Matsudo Kyoto, Takada Kazuki, Hashinokuchi Asato, Nagano Taichi, Kinoshita Fumihiko, Akamine Takaki, Kohno Mikihiro, Takenaka Tomoyoshi, Shimokawa Mototsugu, Oda Yoshinao, Yoshizumi Tomoharu
Department of Surgery and Science, Graduate School of Medical Sciences, Kyushu University, 3-1-1 Maidashi, Higashi-ku, Fukuoka, 812-8582, Japan.
Department of Surgery, Saiseikai Fukuoka General Hospital, Fukuoka, Japan.
Int J Clin Oncol. 2025 Apr 27. doi: 10.1007/s10147-025-02771-9.
CD155 has been identified as a ligand for T-cell immunoreceptor with Ig and ITIM domains. Herein, we investigated the relationship between the expressions of CD155 and programmed cell death-ligand 1 (PD-L1) and clinical outcomes in patients with surgically resected lung adenocarcinoma.
This study included 426 patients diagnosed with pathological stage (pStage) I-III lung adenocarcinoma who underwent surgery at Kyushu University Hospital. The number of tumor cells expressing CD155 and PD-L1 was assessed by immunohistochemistry, and the clinical significance of CD155 expression and CD155/PD-L1 co-expression in prognosis was investigated.

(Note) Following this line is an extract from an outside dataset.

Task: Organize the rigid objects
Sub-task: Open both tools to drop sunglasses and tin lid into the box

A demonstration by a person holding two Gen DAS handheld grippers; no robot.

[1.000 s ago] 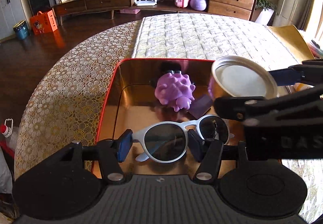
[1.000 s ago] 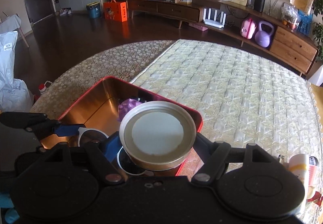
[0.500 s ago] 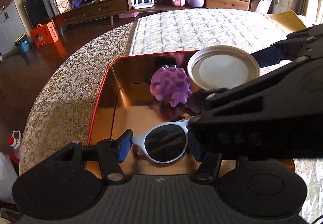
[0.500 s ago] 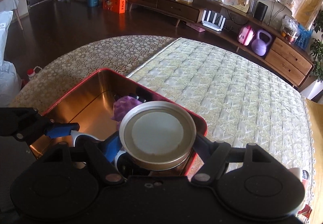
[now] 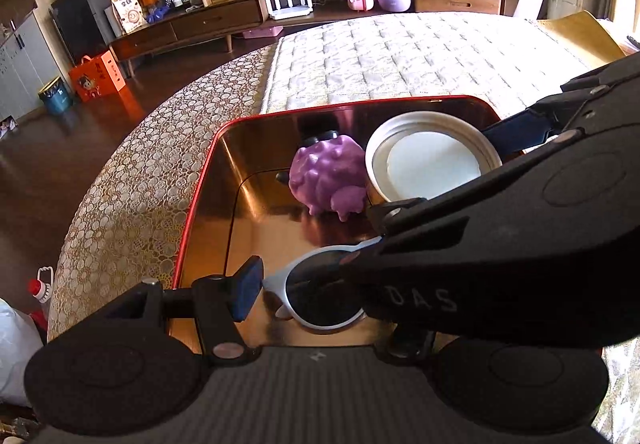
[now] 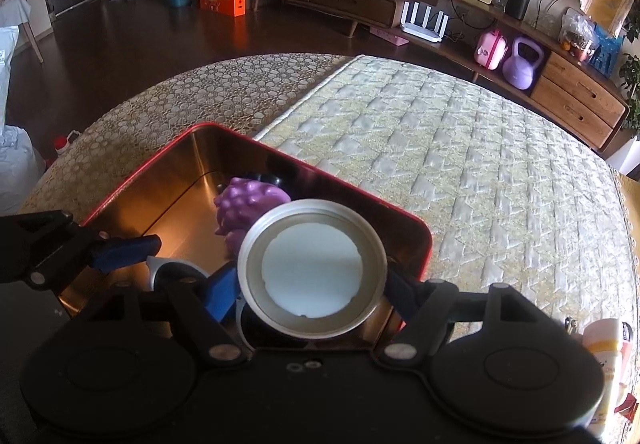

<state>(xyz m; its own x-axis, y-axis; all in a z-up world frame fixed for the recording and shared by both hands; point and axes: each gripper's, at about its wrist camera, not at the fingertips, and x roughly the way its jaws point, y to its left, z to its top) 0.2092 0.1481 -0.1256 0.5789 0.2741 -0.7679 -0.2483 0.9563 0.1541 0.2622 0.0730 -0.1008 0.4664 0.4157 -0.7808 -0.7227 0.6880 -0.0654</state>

Among the enrolled cohort, 320 (75.1%), 60 (14.1%), and 46 (10.8%) patients were diagnosed with pStage I, II, and III, respectively. Tissues from 112 patients (26.3%) were classified as having high CD155 expression. Co-expression of CD155 and PD-L1 was observed in 44 patients (10.3%). The High CD155 and CD155/PD-L1 co-expression groups had significantly poorer prognosis in pStage I-III lung adenocarcinoma. However, subgroup analysis revealed that the clinical significance of both CD155 expression and CD155/PD-L1 co-expression differed widely between patients with pStage I and II-III. Multivariate Cox proportional hazards regression analyses showed that high CD155 expression and CD155/PD-L1 co-expression were not independent poor prognostic factors in pStage II-III lung adenocarcinoma.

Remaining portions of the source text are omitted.